▶ Exercise brief: Print the data that follows word for word, leaving out any picture.
Information shown: Begin
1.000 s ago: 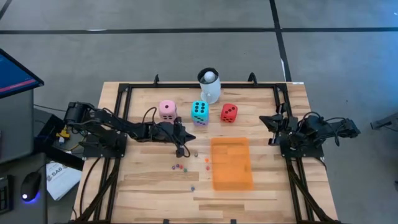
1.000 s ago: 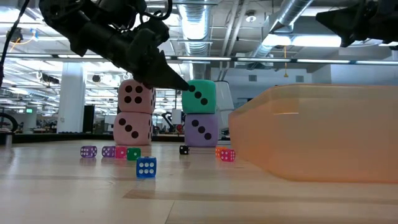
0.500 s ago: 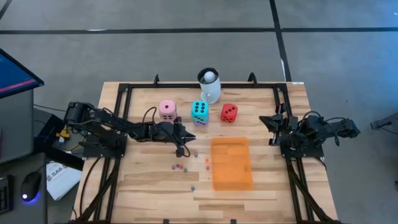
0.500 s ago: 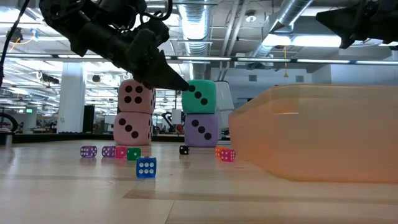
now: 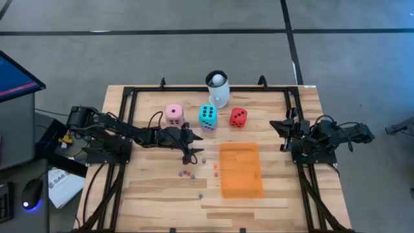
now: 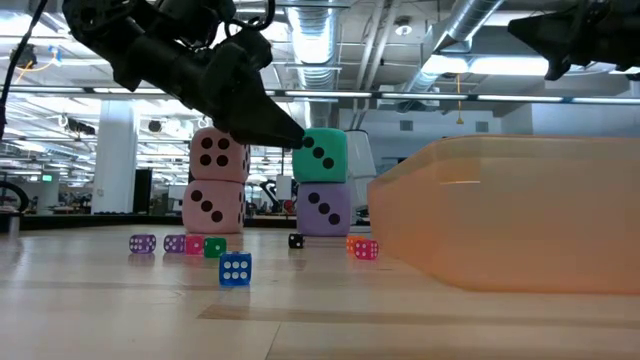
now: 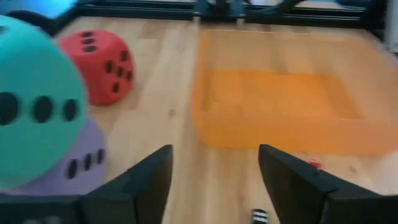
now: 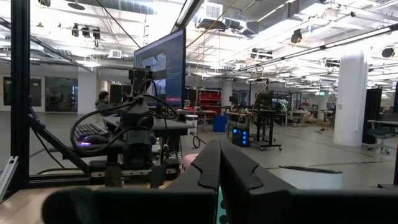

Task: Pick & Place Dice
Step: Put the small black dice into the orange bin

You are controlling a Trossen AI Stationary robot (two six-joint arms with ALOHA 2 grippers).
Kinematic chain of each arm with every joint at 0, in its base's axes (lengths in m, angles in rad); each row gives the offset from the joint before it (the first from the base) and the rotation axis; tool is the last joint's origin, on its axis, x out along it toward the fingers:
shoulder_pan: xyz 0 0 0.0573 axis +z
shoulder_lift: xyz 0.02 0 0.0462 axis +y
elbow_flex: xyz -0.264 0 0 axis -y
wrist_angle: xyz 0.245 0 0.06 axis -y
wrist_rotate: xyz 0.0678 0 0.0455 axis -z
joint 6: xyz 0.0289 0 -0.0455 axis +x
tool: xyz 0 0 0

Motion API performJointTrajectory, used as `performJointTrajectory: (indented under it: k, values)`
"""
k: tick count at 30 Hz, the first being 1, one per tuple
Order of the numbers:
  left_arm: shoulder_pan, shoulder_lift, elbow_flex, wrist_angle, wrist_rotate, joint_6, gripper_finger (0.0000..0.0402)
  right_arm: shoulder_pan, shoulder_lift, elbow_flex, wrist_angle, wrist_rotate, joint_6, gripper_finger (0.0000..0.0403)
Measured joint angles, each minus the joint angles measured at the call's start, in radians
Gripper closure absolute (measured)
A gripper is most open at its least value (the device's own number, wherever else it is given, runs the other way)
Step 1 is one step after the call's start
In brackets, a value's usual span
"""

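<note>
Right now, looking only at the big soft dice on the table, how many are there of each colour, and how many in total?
Pink: 2, the upper pink die stacked on the lower pink die
Teal: 1, the teal die
Purple: 1, the purple die under the teal one
Red: 1, the red die
Total: 5

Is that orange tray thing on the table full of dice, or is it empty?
Empty. From above, the orange tray shows only its own bare floor, and the left wrist view shows the same. The tiny dice lie outside it on the wood.
</note>
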Motion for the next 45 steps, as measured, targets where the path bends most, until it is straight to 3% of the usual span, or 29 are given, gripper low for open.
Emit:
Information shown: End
▶ Answer:
1.000 s ago: 
1.000 s ago: 
0.500 s ago: 
0.500 s ago: 
now: 
now: 
now: 
now: 

Task: Pick & Place Dice
Step: Put the small black dice into the orange bin

You are controlling a Trossen AI Stationary robot (two six-joint arms with ALOHA 2 grippers).
Kinematic chain of each arm with every joint at 0, in its base's axes (lengths in m, angles in rad); each row gives the offset from the joint before it (the first from the base) and the rotation axis; tool is the last joint's origin, on its axis, x out along it toward the fingers:
shoulder_pan: xyz 0 0 0.0573 axis +z
shoulder_lift: xyz 0.02 0 0.0462 axis +y
elbow_flex: xyz -0.264 0 0 axis -y
wrist_angle: xyz 0.245 0 0.06 axis -y
wrist_rotate: xyz 0.0678 0 0.0455 axis -z
joint 6: xyz 0.0289 0 -0.0455 axis +x
tool: xyz 0 0 0

Motion API performJointTrajectory, used as `performJointTrajectory: (indented under it: k, values)`
"""
k: tick count at 30 Hz, the first being 1, one per tuple
Order of the numbers:
  left_arm: shoulder_pan, shoulder_lift, elbow_flex, wrist_angle, wrist_rotate, joint_6, gripper_finger (0.0000..0.0402)
  right_arm: shoulder_pan, shoulder_lift, elbow_flex, wrist_angle, wrist_rotate, joint_6, gripper_finger (0.0000..0.0403)
Measured joint angles, each minus the joint angles measured at the call's start, in radians
Gripper closure absolute (measured)
A gripper is most open at its least value (the device's own number, wherever else it is given, runs the other way)
Step 1 is one step after the call's start
In brackets, a value's usual span
"""

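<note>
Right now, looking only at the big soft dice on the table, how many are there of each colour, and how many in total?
Pink: 2, the upper pink die stacked on the lower pink die
Teal: 1, the teal die
Purple: 1, the purple die under the teal one
Red: 1, the red die
Total: 5

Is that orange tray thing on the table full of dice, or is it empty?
Empty. From above, the orange tray shows only its own bare floor, and the left wrist view shows the same. The tiny dice lie outside it on the wood.
</note>
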Motion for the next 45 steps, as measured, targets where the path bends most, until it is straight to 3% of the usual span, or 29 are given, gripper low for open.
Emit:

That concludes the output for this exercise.